Suprisingly low GPU usage rate in RlLib

Dear community,

I am wondering about suprisingly low GPU usage on my Windows machine for DQN training with RlLib. My interest is in both directions: On the one hand, training should be conduced fast, on the other hand, RAM consumption must be closely observed.

I am running a config similar to the one below - just changing to CartPole instead of my custom environment.

Two strange observations:

  1. While the runtime increases iteration-by-iteration, e.g, iteration #34 required 23 min while iteration #8 required 5 min, the CPU consumption lowers down to 34-40% at average in the later iterations.
  2. The GPU consumption stays very low (1%) and just shows peaks.

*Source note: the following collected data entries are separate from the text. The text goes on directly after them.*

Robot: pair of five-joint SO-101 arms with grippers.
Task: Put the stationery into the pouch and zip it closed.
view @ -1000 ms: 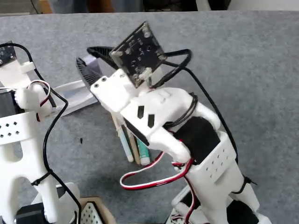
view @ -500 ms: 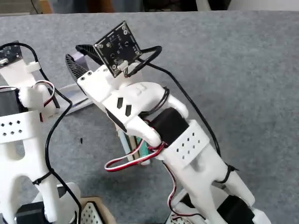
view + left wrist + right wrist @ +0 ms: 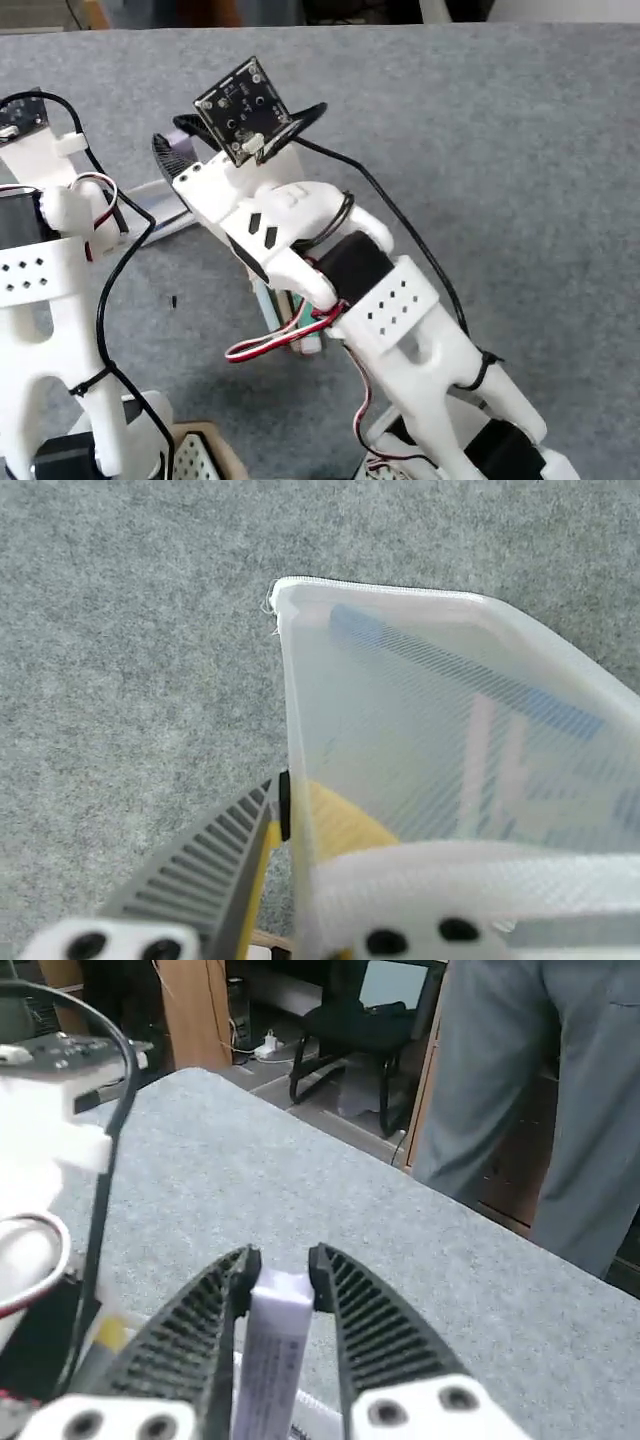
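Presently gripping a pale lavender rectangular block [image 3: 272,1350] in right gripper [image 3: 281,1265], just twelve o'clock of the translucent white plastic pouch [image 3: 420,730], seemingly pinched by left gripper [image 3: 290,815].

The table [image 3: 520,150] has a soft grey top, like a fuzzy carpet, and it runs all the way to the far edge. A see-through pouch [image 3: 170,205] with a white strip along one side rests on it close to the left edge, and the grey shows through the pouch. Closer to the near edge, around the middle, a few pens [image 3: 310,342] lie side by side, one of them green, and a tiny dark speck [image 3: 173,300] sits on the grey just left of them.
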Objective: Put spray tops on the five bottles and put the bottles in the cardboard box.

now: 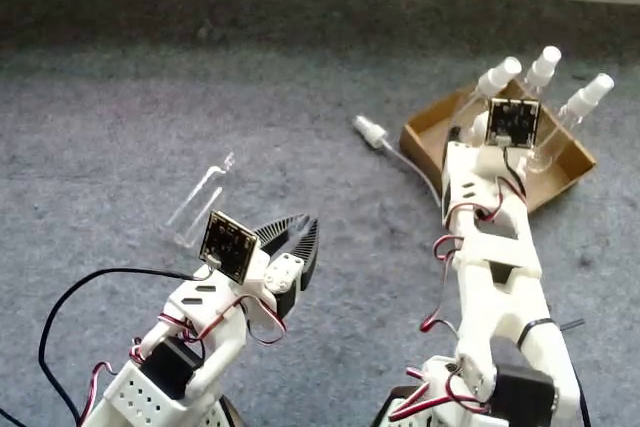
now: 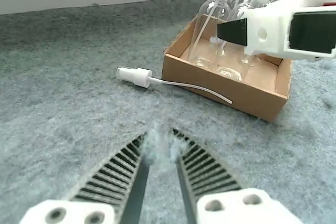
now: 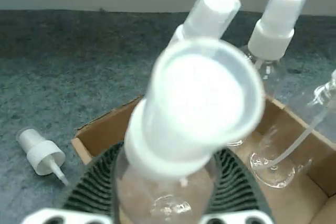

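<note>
The cardboard box (image 1: 425, 142) (image 2: 220, 90) sits at the far right of the carpet. Three capped clear bottles (image 1: 543, 67) (image 3: 275, 24) stand in it. My right gripper (image 3: 167, 184) is over the box, shut on another capped bottle (image 3: 199, 98), which stands upright between the fingers. A loose spray top (image 1: 369, 131) (image 2: 134, 74) (image 3: 39, 153) with its long tube lies just left of the box. An uncapped bottle (image 1: 200, 202) lies on its side at mid left. My left gripper (image 1: 295, 235) (image 2: 159, 139) hovers near the front, narrowly open and holding nothing.
Grey carpet (image 1: 330, 57) covers the whole table. A black cable (image 1: 60, 307) loops beside the left arm's base. The right arm's white body (image 1: 500, 247) stretches from the front edge to the box.
</note>
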Robot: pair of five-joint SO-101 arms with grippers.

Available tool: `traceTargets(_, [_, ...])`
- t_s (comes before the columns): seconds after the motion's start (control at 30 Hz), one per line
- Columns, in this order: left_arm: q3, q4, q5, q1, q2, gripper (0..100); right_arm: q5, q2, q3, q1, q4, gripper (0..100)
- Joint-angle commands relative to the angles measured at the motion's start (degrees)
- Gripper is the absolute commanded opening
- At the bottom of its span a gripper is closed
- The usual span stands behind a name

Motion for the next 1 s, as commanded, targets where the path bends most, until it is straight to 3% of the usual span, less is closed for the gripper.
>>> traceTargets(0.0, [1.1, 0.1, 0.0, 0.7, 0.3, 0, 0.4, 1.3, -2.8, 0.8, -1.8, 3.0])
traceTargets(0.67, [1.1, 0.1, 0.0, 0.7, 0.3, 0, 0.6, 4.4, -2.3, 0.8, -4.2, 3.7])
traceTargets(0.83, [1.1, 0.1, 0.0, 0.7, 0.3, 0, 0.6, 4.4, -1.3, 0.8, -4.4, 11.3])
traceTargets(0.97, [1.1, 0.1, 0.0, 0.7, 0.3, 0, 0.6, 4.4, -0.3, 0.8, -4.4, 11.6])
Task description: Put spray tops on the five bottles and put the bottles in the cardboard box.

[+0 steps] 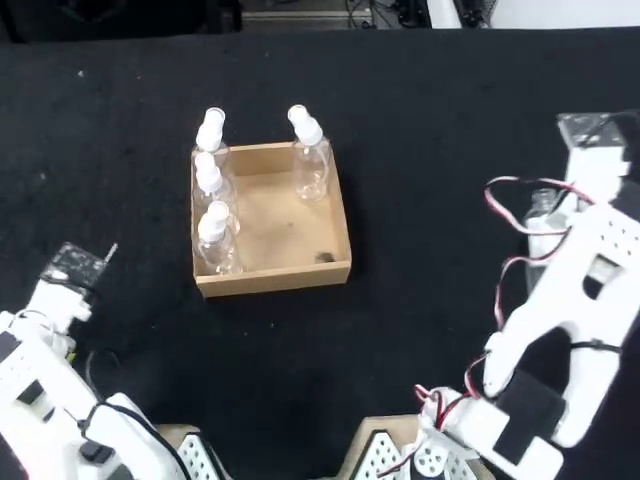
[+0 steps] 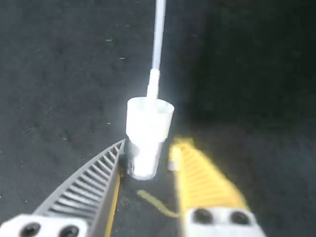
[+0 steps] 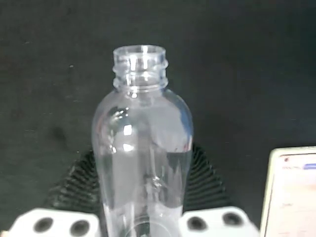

First idea to explain the sporadic peaks is the policy update at the end of a rollout batch.
Is this true?

Code:

config = (
    DQNConfig()
    .environment(CustomEnv())
    .rollouts(num_rollout_workers=3, num_envs_per_worker=1, batch_mode="complete_episodes")
    .framework("torch")
    .experimental(_enable_new_api_stack=False)
    .evaluation(evaluation_num_workers=1, evaluation_interval=1000)
    .resources(num_gpus=1, num_cpus_per_worker=3, num_gpus_per_worker=0.2)
    .debugging(log_level="ERROR")
    .reporting(
        min_sample_timesteps_per_iteration=500
    )  # Ensures that in "progress.csv" the timesteps are not listed separately for each iteration.
    .training(
        hiddens=[],
        dueling=False,
        train_batch_size=train_batch_size,
        training_intensity=False,
    )
)

iteration_num = 50
for iteration in tqdm(range(iteration_num)):
    result = algo.train()

Hey @PhilippWillms,

I would make a few comments and maybe a few will stick. I am by no means an expert with hardware utilization, but from my experience using large clusters, GPUs are very efficient and made for this sort of matrix multiplication for neural networks.

With that, if you have a relatively small network (sub 1024 hidden layer size) with low batch size, and limited number of workers (3) there doesn’t seem a lot for the GPU to do.

For instance, I will train with 256,000 batch size, 32,000 minibatch size, 30 sgd iterations per minibatch, networks of [4096, 4096] with 2-3 layers and still have some room on two A100 GPUs. Even with this large data amount, the GPU utilization (using the ray dashboard) is only during the PPO.trainer and shows usage only for seconds.

It’s not scientific by any means, but my anecdotal experience. Let me know if you figure it out!

Tyler

Hi @tlaurie99,

Have you tried tuning the sgd iterations per minibatch? I have found that for the environments and problems I work woth the ideal value tends to be between 5-10 and if I go over 10 I get significantly reduced returns.

Also large values for sgd iterations increases the training time per iteration because they must be done serially.